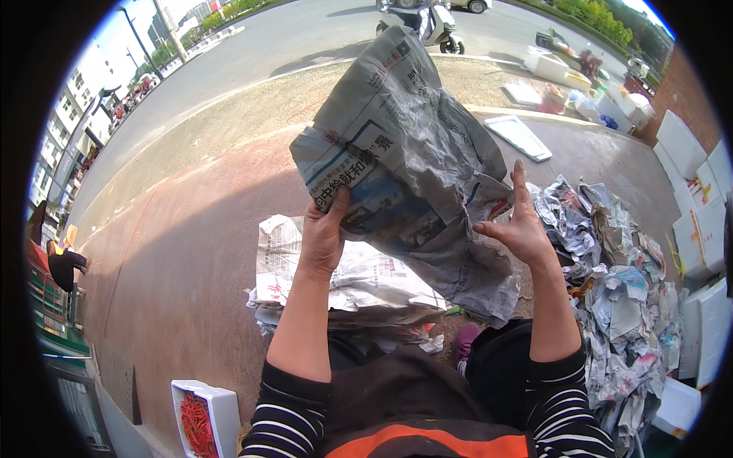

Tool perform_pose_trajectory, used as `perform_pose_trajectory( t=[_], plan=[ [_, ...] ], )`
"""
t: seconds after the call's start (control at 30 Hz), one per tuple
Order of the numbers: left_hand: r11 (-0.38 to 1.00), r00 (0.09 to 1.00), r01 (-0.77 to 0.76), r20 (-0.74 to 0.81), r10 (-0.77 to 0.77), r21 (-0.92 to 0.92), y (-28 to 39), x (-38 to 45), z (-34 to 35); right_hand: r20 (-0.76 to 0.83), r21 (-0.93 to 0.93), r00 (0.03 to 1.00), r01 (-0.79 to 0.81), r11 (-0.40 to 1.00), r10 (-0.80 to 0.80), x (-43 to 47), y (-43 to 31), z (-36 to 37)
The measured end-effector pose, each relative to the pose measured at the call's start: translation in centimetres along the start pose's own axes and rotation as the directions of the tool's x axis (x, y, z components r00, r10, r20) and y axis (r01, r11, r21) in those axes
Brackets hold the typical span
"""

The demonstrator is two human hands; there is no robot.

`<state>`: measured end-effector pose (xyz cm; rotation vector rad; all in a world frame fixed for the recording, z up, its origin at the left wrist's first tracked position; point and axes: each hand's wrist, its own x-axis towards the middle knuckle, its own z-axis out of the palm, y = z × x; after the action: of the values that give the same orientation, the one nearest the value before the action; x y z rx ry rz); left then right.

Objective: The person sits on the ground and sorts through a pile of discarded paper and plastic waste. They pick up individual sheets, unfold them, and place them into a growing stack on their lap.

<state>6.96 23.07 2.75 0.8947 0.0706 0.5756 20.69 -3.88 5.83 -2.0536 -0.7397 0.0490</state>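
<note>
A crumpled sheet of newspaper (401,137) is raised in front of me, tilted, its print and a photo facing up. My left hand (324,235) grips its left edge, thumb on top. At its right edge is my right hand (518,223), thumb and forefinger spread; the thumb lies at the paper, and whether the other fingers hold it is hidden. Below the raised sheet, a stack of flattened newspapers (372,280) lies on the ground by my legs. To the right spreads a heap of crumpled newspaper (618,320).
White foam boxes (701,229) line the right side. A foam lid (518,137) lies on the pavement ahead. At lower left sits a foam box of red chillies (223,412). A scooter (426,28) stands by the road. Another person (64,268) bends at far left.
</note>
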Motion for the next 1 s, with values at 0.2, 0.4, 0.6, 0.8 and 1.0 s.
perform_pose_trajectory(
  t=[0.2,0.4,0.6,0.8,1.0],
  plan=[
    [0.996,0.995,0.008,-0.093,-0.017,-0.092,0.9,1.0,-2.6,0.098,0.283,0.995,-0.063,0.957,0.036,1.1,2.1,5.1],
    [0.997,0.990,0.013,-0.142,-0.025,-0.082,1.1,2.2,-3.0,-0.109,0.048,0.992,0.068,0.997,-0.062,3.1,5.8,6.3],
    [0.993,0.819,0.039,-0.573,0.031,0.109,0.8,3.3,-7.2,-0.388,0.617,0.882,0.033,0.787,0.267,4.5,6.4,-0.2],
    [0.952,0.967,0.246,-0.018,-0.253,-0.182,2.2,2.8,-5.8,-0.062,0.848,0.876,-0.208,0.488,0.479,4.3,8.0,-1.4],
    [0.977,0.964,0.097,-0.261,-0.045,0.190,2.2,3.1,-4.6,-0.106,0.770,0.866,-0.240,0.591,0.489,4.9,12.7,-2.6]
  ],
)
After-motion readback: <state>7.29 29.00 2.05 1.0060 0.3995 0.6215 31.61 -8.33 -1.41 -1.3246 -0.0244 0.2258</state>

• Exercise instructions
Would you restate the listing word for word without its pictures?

• Answer to the problem
Tool perform_pose_trajectory, used as `perform_pose_trajectory( t=[_], plan=[ [_, ...] ], )`
"""
t: seconds after the call's start (control at 30 Hz), one per tuple
Order of the numbers: left_hand: r11 (-0.38 to 1.00), r00 (0.09 to 1.00), r01 (-0.77 to 0.76), r20 (-0.74 to 0.81), r10 (-0.77 to 0.77), r21 (-0.92 to 0.92), y (-28 to 39), x (-38 to 45), z (-34 to 35); right_hand: r20 (-0.76 to 0.83), r21 (-0.93 to 0.93), r00 (0.03 to 1.00), r01 (-0.79 to 0.81), r11 (-0.40 to 1.00), r10 (-0.80 to 0.80), x (-43 to 47), y (-43 to 31), z (-36 to 37)
The measured end-effector pose, each relative to the pose measured at the call's start: translation in centimetres along the start pose's own axes and rotation as the directions of the tool's x axis (x, y, z components r00, r10, r20) and y axis (r01, r11, r21) in those axes
Brackets hold the typical span
"""

The demonstrator is two human hands; there is no robot.

`<state>`: measured end-effector pose (xyz cm; rotation vector rad; all in a world frame fixed for the recording, z up, its origin at the left wrist's first tracked position; point and axes: each hand's wrist, its own x-axis towards the middle knuckle, its own z-axis out of the palm, y = z × x; after the action: of the values that give the same orientation, the one nearest the value before the action; x y z rx ry rz); left then right.

Objective: The person sits on the ground and sorts through a pile of discarded paper and plastic waste. They pick up individual sheets, unfold them, and place them into a growing stack on their lap.

<state>6.96 23.07 2.75 0.8947 0.0706 0.5756 20.69 -3.88 5.83 -2.0536 -0.7397 0.0490</state>
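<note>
A crumpled sheet of newspaper (401,137) is raised in front of me, tilted, its print and a photo facing up. My left hand (324,235) grips its left edge, thumb on top. At its right edge is my right hand (518,223), thumb and forefinger spread; the thumb lies at the paper, and whether the other fingers hold it is hidden. Below the raised sheet, a stack of flattened newspapers (372,280) lies on the ground by my legs. To the right spreads a heap of crumpled newspaper (618,320).
White foam boxes (701,229) line the right side. A foam lid (518,137) lies on the pavement ahead. At lower left sits a foam box of red chillies (223,412). A scooter (426,28) stands by the road. Another person (64,268) bends at far left.
</note>
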Motion for the next 1 s, with values at 0.2, 0.4, 0.6, 0.8 and 1.0 s.
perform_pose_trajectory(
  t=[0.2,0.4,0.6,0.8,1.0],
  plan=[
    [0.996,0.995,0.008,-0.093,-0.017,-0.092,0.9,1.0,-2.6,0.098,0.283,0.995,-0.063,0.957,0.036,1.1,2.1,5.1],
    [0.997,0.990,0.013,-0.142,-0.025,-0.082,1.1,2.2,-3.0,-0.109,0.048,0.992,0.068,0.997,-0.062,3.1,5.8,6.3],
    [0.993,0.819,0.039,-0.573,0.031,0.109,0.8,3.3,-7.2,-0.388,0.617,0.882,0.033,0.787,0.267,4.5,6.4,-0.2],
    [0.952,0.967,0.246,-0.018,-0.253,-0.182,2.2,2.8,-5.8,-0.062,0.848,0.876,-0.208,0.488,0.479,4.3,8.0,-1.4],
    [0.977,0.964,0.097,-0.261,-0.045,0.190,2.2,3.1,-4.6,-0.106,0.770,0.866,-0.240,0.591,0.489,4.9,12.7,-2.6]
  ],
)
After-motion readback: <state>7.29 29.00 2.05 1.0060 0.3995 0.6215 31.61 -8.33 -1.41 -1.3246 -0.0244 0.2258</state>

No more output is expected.